Kaor, Paul! What I do recall is that some think Jews of eastern European/Ashkenazim and Hasidim origins descend from Turkic Khazars who converted to Judaism possibly in the AD 800's. There are older strains of Judaism, such as the Sephardim who are probably more literally descended from the Biblical Jews. And nations DO matter. To me, being an American or Briton has to come first. Because we do not have anything like a global state or nation. Ad astra! Sean
(I replied to Sean's comment but then found that it had disappeared so I have retrieved it.)
Kaor, Paul!
Thanks for retrieving my mysteriously vanished comments!
Your interlocutor was wrong. Not all Jews descended from the Ashkenazim/Hasidim. Older strains of Judaism exist, such as the Falashas of Ethiopia (I might have gotten their name wrong).
Ad astra! Sean
Jewish origins have been settled by DNA research.
Most Jews -- both Sephardic and Ashkenazic -- are closely related, more closely related to each other than to the populations they've been living among.
Eg., Ashkenazim from Poland and Mizrahi Jews from Yemen are more closely genetically related to each other than to Poles or Yemeni Arabs.
(There are exceptions like the Falasha of Ethiopia, who are just typical Ethiopians in genetic terms.)
The bulk of Jews are closely related, and their closest kin are the contemporary populations of the Levant -- Palestinians and Lebanese and Syrians.
The genetics seem to indicate that a varying percentage, but usually more that 50%, of Jewish DNA stems form a small migration from what's now Israel/Palestine about 2000-2500 years ago.
The rest was "picked up along thew way" by conversion and intermarriage.
So there was a very high degree of endogamy among Jews for a very, very long time; it only began to break down in the past two centuries. Before then, genetic influence from outsiders was a trickle -- significant, but only over a scale of thousands of years.
Kaor, Mr. Stirling!
I sit corrected. And, I'm surprised! I thought the Ashkenazim would not be so closely related to the other "strains" of Judaism.
So Caleb Wallis was mostly wrong doubting the Jews he knew were descended from the Biblical Jews.
Ad astra! Sean
Sean: Wallis was mostly wrong. Modern Jews are not -solely- descended from ancient Israelites, but they are -predominantly-.

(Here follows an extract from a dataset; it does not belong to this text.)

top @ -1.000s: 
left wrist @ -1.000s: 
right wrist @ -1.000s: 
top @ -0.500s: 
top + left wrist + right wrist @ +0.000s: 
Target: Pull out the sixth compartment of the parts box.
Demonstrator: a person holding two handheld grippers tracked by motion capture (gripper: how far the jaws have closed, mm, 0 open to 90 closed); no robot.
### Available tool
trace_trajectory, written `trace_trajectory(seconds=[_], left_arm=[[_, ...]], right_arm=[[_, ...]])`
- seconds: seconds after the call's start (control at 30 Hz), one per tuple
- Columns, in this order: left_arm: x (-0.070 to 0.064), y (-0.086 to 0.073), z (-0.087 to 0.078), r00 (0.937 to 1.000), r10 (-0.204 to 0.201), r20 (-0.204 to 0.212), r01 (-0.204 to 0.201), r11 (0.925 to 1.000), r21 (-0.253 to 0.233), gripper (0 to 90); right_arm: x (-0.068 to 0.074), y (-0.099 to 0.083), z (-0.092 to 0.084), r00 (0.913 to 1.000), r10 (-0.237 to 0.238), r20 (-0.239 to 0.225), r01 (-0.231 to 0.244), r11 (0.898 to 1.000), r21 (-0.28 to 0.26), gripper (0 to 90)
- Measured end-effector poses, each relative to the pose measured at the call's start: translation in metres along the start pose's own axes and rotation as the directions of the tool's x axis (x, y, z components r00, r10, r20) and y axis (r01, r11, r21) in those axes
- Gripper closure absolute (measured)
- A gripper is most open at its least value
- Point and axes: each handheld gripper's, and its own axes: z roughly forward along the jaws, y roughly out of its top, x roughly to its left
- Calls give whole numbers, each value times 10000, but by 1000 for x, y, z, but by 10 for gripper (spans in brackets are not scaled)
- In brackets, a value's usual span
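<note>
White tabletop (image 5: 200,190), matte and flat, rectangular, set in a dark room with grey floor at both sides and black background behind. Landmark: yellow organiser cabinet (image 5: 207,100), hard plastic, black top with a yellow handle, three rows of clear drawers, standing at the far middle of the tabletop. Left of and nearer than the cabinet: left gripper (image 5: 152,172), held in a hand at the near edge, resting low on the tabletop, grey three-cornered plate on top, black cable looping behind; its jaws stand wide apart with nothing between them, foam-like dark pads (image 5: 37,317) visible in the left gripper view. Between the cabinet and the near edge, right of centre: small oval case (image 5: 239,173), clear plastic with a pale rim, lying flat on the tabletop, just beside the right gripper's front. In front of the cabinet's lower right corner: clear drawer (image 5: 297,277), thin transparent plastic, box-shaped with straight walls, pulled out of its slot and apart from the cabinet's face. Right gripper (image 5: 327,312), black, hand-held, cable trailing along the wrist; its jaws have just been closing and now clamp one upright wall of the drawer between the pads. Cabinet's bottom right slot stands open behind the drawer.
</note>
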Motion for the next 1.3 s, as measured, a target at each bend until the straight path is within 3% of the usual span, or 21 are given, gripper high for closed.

Ashkenazic Jews in particular are descended from a rather -small- founding group. There seems to have been an intermarriage event on the female side (with the males being Jews descended from emigrants traceable to ancient Israel) early on in their development, but one limited in duration; after that, it was marriage back into those lines.
the Khazar thing is entirely imaginary.
Kaor, Mr. Stirling!
Very interesting, what you said about the Ashkenazim. There was a small group of male Jews who had no choice but to accept non Jewish women as wives. And thus became the Ashkenazim.
So we have to dismiss the Khazar hypothesis.
Ad astra! Sean
Kaor, Sean, and others!
I recall reading something about that. It turns out that Ashkenazim do not match DNA from excavated Khazar remains, so basically no, the Khazar hypothesis doesn’t fit. As to “no choice but to accept non-Jewish women as wives,” we don’t know exactly how events transpired, or whether the women in question first converted to Judaism.
Best Regards,
Nicholas
Kaor, Nicholas!
But my idea was that refugees, exiles, forced emigrants, etc., tends to be mostly (tho not entirely) adult males. Which means Jews exiled by the Assyrians, Babylonians, Romans, or the Jewish mercenaries which served the XXVI Dynasty of Egypt had to take non Jewish women wives and mothers of their children. That would fit in with what Stirling sketched out.